There are several important limitations in this study. The most obvious is that it is likely that the women who had two or more SSRI prescriptions included the group of women with more severe depression ( as compared with those women who had a diagnosis of depression but did not get SSRI prescriptions). Since this study also found that women with depression who did not get SSRI’s had children with similar (but less severe) difficulties to the women with depression who did get SSRI’s the results could all just reflect the impact of depression on speech and language acquisition, which we know is significant.
Another limitation in this study is that it did not control for alcohol use, which is higher in women with depression, and higher the more severe the depression, and which we know has profound impact on neurodevelopmental outcomes.

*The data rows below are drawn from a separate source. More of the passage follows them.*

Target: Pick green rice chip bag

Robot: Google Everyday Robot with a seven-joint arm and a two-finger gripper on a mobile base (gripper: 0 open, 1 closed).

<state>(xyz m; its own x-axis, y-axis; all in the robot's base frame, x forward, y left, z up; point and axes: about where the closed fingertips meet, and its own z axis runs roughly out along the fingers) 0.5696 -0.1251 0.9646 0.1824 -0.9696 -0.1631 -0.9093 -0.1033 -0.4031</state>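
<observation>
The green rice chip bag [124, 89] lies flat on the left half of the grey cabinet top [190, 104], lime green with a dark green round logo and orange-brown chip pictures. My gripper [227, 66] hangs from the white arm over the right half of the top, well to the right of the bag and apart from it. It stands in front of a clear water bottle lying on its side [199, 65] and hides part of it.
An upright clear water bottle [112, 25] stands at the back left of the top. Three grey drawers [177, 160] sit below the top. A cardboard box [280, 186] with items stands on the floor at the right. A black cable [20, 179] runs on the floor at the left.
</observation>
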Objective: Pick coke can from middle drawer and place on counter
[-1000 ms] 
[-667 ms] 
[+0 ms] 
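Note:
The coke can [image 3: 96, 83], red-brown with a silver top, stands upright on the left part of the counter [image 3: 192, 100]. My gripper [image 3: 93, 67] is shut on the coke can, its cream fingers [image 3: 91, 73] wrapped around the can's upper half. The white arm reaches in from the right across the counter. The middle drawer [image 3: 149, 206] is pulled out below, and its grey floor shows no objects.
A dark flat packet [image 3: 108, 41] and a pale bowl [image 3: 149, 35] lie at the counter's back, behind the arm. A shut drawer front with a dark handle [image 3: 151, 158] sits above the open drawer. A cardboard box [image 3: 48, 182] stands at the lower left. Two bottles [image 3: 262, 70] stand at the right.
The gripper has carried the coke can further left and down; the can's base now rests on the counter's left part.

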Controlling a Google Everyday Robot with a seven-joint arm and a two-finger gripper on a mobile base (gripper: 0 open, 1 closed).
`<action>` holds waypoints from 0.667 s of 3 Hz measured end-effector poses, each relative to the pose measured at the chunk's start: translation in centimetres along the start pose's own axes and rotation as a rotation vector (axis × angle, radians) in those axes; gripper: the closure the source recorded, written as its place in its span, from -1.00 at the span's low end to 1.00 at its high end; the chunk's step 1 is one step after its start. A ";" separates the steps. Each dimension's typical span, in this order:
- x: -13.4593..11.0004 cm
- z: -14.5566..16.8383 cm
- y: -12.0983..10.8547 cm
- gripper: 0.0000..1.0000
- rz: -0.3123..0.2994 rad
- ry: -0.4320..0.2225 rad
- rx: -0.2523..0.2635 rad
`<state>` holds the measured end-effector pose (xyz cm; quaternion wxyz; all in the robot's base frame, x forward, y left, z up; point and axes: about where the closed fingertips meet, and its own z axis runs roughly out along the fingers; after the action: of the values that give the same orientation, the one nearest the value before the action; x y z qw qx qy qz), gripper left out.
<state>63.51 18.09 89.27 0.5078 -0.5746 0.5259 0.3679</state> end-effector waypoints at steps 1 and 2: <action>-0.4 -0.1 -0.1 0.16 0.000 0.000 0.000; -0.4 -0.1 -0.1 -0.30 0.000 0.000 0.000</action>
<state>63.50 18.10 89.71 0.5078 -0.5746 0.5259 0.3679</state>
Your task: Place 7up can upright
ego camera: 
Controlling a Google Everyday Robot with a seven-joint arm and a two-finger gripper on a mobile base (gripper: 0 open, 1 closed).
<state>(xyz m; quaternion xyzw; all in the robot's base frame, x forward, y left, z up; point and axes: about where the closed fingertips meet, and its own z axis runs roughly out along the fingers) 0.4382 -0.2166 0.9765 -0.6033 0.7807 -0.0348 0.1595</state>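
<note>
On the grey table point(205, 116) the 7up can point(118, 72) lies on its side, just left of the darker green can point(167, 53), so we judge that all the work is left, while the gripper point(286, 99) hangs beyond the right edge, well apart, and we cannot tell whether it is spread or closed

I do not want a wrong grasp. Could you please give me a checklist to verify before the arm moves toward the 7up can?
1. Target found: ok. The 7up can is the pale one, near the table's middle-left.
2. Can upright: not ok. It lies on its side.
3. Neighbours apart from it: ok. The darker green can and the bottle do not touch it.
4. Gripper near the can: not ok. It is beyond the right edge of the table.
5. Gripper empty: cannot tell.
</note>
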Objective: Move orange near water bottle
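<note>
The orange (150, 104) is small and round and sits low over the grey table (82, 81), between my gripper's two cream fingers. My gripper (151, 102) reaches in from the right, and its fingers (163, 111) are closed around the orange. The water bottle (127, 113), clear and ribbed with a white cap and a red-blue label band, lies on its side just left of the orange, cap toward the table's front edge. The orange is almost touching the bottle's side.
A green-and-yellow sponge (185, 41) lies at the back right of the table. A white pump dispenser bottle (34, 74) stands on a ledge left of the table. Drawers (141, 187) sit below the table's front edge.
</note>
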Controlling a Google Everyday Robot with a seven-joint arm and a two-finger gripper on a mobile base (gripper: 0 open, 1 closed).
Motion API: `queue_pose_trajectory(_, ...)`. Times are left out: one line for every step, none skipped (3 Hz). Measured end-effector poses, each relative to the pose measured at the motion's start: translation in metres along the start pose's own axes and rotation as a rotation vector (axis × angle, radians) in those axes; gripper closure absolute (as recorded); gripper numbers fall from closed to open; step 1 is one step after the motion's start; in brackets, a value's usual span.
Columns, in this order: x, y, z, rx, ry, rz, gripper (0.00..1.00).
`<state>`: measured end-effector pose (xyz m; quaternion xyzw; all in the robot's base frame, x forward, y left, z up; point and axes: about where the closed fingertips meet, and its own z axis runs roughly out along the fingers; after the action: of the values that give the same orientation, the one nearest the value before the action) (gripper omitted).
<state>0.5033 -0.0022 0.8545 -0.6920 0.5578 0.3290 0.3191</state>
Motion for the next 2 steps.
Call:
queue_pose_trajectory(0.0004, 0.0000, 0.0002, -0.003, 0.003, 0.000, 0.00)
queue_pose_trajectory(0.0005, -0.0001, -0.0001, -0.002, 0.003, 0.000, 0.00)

My takeaway from these two studies is that maternal depression clearly has a profound impact on outcomes and that the specific effects of SSRI’s on outcome are probably not as large as the effects of maternal depression.
It is worth noting, that TMS is a treatment for depression which has no effects on the fetus and is undoubtedly underutilized in this population.
Nörby U, Forsberg L, Wide K, Sjörs G, Winbladh B, Källén K. Neonatal Morbidity After Maternal Use of Antidepressant Drugs During Pregnancy. Pediatrics October 2016.
Brown AS, Gyllenberg D, Malm H, McKeague IW, Hinkka-Yli-Salomäki S, Artama M, Gissler M, Cheslack-Postava K, Weissman MM, Gingrich JA, Sourander A. Association of Selective Serotonin Reuptake Inhibitor Exposure During Pregnancy With Speech, Scholastic, and Motor Disorders in Offspring. JAMA Psychiatry. 2016 Nov 1;73(11):1163-1170. doi: 10.1001/jamapsychiatry.2016.2594. PubMed PMID: 27732704.